Italian Prime Minister Mario Draghi said on Wednesday that he discussed setting up a “cartel” of oil buyers in order to persuade the OPEC countries to produce more oil, as well as imposing price caps on oil and gas, when he met with US President Joe Biden.
Draghi told reporters that he and Biden shared their “dissatisfaction” with how global energy markets were structured and discussed the “general concept” of capping both oil and gas prices, when they met on Tuesday.
“We are both dissatisfied with the way things work, in terms of oil for the US and in terms of gas for Europe,” Draghi told reporters in Washington. “Prices don’t have any relationship with supply and demand.”
Capping gas prices would “reduce the financial help we are giving to [Russian President Vladimir] Putin to continue the war” and make use of Europe’s “market power,” Draghi said, adding that the “same thinking could be applied to oil at a global level.”
“The idea is to create a cartel of buyers, or to persuade the big producers, and OPEC in particular, to increase production, which is perhaps the preferred path,” Draghi said, though he admitted there wasn’t unanimous support for such thinking in the EU itself.
Prior to the outbreak of hostilities in Ukraine in February, Italy imported around 40% of its natural gas from Russia. For the EU as a whole, that figure was closer to 45%. Draghi is now working to find other suppliers, signing a deal with Algeria earlier this month.
“Diversification is possible and feasible in a relatively short time, shorter than we imagined just a month ago,” he told the Italian daily Corriere della Sera in an interview published on Sunday.
However, Draghi also acknowledged that “most gas importers have already opened an account in rubles with Gazprom,” accepting the new terms of delivery Moscow implemented in response to the US-EU embargo.

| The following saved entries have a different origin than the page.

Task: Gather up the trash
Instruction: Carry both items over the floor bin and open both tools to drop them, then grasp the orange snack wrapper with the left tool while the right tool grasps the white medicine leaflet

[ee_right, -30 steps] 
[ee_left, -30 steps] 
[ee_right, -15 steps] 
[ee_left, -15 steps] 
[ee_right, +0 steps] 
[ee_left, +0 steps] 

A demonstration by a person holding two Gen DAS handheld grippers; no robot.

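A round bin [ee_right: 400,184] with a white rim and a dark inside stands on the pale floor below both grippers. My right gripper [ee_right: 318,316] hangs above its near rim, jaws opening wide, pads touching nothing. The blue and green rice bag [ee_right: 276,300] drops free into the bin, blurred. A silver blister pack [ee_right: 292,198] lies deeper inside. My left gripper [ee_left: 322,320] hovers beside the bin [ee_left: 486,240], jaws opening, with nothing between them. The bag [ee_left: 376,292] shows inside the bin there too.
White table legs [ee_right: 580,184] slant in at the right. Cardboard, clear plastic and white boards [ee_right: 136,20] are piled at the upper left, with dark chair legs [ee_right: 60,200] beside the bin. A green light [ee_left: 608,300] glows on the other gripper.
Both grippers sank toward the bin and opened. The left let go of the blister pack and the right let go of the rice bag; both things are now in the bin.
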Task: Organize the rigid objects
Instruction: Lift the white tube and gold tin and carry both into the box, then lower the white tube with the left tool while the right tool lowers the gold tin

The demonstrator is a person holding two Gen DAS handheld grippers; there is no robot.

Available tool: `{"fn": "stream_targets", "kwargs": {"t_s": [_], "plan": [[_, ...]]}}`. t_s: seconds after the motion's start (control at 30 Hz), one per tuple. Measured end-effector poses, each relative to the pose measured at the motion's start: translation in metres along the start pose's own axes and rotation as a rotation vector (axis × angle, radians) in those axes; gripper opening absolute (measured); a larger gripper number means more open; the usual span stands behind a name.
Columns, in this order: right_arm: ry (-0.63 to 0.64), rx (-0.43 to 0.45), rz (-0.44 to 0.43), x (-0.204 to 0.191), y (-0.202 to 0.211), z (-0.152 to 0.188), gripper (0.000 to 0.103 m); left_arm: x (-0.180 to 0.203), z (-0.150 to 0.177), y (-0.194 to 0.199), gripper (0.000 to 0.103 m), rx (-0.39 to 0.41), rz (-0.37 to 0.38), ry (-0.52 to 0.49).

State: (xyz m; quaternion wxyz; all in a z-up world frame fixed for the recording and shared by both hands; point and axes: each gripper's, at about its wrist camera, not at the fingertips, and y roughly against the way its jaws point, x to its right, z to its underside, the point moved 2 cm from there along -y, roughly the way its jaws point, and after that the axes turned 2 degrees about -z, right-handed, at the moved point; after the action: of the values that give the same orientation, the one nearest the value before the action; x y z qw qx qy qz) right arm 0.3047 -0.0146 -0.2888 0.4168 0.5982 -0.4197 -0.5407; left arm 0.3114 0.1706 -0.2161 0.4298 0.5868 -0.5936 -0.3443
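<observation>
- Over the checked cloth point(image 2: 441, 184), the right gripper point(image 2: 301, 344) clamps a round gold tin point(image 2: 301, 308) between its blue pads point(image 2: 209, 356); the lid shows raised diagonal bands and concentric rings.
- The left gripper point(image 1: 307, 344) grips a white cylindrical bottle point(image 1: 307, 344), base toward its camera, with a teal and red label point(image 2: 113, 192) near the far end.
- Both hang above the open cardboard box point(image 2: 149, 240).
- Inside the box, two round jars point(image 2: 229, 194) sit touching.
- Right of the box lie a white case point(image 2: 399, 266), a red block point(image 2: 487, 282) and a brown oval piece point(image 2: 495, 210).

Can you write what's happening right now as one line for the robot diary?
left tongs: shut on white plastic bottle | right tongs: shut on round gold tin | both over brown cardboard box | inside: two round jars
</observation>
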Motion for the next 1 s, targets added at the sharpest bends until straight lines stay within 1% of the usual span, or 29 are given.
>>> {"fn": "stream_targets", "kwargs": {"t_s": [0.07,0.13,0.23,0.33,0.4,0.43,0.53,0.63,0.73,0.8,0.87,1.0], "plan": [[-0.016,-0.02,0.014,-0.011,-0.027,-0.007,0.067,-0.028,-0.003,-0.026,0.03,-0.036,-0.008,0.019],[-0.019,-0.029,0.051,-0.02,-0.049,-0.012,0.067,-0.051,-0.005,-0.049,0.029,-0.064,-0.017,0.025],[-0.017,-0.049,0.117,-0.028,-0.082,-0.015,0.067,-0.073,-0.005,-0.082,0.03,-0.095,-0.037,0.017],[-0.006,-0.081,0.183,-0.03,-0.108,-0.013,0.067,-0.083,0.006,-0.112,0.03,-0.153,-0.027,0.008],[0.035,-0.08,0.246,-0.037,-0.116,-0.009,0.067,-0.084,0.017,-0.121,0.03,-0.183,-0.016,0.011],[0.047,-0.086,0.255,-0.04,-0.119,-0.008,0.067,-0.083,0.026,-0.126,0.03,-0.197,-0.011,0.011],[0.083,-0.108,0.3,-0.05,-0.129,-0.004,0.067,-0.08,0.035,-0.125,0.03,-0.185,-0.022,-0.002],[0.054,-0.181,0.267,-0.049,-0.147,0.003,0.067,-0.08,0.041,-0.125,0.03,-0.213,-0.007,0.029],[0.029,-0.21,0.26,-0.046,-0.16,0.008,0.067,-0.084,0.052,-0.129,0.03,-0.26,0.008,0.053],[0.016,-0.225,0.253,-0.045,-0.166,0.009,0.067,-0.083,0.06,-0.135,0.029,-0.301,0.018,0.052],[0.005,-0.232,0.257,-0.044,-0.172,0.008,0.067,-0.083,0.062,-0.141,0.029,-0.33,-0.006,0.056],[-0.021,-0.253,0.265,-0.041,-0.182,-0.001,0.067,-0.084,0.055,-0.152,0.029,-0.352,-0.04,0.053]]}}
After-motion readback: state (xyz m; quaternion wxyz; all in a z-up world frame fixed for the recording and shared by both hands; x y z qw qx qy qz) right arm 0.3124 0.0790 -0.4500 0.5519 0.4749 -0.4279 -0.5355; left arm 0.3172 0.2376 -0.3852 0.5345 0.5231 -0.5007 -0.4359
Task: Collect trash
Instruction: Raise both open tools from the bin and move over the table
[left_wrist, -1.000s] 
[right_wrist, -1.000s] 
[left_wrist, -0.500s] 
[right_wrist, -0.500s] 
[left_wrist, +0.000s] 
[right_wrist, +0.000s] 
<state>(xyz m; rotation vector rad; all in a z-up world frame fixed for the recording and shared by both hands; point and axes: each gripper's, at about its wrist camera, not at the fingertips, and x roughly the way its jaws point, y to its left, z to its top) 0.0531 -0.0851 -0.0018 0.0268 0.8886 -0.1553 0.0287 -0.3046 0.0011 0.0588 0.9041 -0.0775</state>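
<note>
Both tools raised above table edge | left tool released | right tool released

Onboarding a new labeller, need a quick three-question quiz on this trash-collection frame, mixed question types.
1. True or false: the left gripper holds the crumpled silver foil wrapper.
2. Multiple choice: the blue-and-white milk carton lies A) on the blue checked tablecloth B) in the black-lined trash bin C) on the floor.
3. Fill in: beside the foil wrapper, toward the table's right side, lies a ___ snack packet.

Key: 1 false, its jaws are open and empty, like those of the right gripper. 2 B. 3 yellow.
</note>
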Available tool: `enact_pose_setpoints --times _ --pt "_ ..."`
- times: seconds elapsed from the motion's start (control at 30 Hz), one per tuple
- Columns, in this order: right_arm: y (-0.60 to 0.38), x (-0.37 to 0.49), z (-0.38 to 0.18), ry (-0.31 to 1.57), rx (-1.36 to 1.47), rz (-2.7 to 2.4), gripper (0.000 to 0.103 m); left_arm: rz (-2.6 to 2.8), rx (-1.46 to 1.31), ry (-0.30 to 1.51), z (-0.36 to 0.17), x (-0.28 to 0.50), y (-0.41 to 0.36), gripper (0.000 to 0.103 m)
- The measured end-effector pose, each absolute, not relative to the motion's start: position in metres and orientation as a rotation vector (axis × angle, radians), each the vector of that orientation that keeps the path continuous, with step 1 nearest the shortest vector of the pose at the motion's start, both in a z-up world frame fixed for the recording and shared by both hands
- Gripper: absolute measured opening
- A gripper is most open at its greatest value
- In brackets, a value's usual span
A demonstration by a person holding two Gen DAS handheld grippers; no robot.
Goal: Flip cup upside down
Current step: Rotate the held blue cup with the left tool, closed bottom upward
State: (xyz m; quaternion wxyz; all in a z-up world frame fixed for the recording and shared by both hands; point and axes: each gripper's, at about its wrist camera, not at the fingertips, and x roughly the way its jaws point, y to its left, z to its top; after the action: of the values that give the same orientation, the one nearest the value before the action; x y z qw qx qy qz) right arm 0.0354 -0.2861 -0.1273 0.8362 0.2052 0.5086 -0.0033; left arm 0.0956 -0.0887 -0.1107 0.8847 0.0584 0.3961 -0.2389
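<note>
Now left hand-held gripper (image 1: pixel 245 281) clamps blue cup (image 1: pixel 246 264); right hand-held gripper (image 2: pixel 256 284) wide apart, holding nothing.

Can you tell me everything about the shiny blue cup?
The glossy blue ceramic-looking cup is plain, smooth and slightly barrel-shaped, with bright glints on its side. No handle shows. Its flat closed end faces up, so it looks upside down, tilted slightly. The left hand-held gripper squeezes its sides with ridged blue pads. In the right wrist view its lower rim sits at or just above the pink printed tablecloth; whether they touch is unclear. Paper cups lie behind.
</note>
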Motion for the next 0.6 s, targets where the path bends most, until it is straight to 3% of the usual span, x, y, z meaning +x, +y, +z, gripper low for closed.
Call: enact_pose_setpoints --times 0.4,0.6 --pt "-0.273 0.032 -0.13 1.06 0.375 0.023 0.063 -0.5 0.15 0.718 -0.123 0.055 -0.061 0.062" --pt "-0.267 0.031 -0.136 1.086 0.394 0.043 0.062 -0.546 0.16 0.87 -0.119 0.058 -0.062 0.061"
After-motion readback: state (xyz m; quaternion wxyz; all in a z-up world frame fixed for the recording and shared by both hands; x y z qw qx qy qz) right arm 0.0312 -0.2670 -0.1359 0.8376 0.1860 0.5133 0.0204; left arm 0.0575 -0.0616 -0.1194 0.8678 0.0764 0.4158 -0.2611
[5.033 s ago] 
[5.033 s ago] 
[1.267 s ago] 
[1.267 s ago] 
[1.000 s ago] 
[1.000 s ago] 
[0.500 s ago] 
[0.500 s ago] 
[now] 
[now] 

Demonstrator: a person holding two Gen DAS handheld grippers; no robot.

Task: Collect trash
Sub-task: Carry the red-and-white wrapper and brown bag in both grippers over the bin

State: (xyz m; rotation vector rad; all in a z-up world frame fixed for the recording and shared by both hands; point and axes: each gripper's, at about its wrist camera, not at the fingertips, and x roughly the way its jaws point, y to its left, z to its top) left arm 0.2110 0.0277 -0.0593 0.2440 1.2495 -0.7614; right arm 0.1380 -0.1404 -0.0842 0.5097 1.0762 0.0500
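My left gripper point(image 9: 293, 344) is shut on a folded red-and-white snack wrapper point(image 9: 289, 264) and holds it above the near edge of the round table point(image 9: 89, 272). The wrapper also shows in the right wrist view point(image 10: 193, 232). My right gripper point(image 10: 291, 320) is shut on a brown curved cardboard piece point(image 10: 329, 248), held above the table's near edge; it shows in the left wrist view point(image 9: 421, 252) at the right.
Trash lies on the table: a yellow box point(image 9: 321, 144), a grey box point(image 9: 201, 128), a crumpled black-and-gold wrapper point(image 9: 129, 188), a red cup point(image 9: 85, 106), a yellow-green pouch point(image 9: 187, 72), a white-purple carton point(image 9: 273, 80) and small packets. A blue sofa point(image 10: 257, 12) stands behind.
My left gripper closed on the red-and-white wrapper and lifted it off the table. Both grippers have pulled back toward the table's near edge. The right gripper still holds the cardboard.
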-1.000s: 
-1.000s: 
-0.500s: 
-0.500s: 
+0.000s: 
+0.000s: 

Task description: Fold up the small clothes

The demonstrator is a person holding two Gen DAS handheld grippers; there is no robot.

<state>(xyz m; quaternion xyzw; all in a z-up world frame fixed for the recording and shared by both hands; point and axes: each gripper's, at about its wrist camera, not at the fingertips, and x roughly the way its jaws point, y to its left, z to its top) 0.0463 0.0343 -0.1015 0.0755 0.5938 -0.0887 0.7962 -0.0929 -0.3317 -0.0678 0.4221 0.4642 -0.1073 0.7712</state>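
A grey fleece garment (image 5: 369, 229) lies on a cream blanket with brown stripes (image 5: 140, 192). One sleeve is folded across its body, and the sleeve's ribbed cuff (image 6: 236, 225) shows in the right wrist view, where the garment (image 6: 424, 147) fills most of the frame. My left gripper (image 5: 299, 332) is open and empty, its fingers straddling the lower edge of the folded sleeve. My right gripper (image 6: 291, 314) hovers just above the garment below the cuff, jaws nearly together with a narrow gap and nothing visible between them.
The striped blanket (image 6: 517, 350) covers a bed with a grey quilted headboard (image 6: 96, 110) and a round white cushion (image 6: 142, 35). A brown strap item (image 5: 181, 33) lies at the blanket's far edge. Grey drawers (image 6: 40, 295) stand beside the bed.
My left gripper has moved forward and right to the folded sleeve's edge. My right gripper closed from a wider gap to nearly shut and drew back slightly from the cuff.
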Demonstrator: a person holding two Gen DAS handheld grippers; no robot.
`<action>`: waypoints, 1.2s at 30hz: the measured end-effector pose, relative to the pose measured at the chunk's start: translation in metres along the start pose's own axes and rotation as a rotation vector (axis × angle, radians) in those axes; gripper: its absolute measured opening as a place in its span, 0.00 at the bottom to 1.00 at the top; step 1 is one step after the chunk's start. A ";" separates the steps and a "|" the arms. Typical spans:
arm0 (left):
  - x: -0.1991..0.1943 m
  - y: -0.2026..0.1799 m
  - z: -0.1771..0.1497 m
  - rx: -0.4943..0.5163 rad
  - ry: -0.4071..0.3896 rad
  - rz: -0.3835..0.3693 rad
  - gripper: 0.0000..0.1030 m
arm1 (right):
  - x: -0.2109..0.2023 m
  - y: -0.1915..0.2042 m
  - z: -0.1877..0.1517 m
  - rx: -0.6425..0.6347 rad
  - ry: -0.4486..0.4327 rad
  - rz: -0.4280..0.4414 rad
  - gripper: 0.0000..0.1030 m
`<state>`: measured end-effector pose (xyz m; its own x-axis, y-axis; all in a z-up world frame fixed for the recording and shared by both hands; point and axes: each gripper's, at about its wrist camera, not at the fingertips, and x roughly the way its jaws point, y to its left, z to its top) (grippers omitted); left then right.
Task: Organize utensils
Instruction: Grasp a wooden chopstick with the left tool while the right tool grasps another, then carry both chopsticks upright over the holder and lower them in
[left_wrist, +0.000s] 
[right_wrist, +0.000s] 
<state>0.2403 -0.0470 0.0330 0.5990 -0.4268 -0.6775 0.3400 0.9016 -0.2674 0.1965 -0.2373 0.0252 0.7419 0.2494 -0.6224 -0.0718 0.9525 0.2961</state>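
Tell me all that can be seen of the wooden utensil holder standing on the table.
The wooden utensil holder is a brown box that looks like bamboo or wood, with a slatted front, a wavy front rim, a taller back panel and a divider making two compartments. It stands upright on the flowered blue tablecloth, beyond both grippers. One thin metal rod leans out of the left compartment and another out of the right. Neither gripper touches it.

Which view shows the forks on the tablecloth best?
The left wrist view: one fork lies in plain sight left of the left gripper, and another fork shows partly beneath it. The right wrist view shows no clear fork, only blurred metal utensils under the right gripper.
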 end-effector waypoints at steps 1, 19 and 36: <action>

The EU’s attempt to ban imports of Russian oil and gas entirely ran into opposition from Hungary, the Czech Republic, and Slovakia this week.
OPEC has so far declined repeated demands from the US and its allies to ramp up oil production in order to offset their embargo against Russia. Washington has reached out to Iran, Venezuela, and most recently Brazil with requests for more oil, only to be rejected. All previous attempts to organize oil buyers as a counterweight to OPEC’s bargaining power have failed.